| WORK TO BE COMPLETED |
After locating the line with "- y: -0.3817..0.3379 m" in the data that follows, return it and every later line exactly, up to and including the line with "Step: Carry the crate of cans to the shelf".

| SUPPLIED DATA |

====

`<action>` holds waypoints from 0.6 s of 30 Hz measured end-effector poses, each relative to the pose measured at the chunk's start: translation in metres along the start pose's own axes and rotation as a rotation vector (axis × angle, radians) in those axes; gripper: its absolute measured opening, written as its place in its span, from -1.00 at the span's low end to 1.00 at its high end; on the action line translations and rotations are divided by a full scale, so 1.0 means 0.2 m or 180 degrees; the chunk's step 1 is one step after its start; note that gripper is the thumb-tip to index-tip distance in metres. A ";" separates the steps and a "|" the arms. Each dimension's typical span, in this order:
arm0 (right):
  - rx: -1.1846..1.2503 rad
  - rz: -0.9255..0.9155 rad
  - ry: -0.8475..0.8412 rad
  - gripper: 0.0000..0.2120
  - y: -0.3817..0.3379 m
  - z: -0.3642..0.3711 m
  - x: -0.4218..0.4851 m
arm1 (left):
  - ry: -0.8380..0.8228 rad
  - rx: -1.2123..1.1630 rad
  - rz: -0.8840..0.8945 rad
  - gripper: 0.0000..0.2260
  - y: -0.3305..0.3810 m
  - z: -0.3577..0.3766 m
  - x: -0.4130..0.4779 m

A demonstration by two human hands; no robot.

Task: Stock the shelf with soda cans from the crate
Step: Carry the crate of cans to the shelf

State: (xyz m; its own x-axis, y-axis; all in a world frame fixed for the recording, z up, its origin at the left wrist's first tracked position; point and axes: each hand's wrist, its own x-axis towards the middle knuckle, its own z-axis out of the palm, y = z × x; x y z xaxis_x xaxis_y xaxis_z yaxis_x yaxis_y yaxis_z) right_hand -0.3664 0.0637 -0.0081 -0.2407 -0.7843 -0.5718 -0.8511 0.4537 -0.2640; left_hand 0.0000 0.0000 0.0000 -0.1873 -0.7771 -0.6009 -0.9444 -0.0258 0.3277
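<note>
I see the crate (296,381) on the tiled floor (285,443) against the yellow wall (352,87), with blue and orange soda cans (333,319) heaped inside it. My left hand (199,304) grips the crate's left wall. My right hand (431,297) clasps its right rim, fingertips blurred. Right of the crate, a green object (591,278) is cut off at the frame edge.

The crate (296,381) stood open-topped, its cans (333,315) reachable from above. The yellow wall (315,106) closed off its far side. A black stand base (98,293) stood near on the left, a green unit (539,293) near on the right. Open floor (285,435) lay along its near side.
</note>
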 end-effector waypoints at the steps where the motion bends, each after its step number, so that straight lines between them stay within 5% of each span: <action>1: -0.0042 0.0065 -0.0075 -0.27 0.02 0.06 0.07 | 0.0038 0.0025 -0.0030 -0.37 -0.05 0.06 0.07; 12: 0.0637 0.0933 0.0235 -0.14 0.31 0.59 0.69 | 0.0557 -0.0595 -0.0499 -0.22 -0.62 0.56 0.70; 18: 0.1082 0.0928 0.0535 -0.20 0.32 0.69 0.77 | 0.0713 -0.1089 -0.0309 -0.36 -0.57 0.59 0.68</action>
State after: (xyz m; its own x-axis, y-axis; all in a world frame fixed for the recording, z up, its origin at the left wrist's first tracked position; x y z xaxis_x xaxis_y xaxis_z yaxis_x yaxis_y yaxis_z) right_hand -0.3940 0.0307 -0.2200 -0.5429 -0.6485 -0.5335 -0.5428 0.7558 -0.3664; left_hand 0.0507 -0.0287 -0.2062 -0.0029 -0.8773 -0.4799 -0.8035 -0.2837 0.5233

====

| TASK RESULT |
  - y: -0.3817..0.3379 m
  - z: -0.3642..0.3711 m
  - x: -0.4218..0.4851 m
arm1 (left):
  - ry: -0.8380..0.8228 rad
  - rx: -1.2123..1.1630 rad
  - rz: -0.8840..0.8945 rad
  - gripper: 0.0000..0.2260
  - y: -0.3305..0.3810 m
  - z: -0.3577..0.3766 m
  - x: -0.4130..0.4779 m

A demonstration by two human hands; no robot.

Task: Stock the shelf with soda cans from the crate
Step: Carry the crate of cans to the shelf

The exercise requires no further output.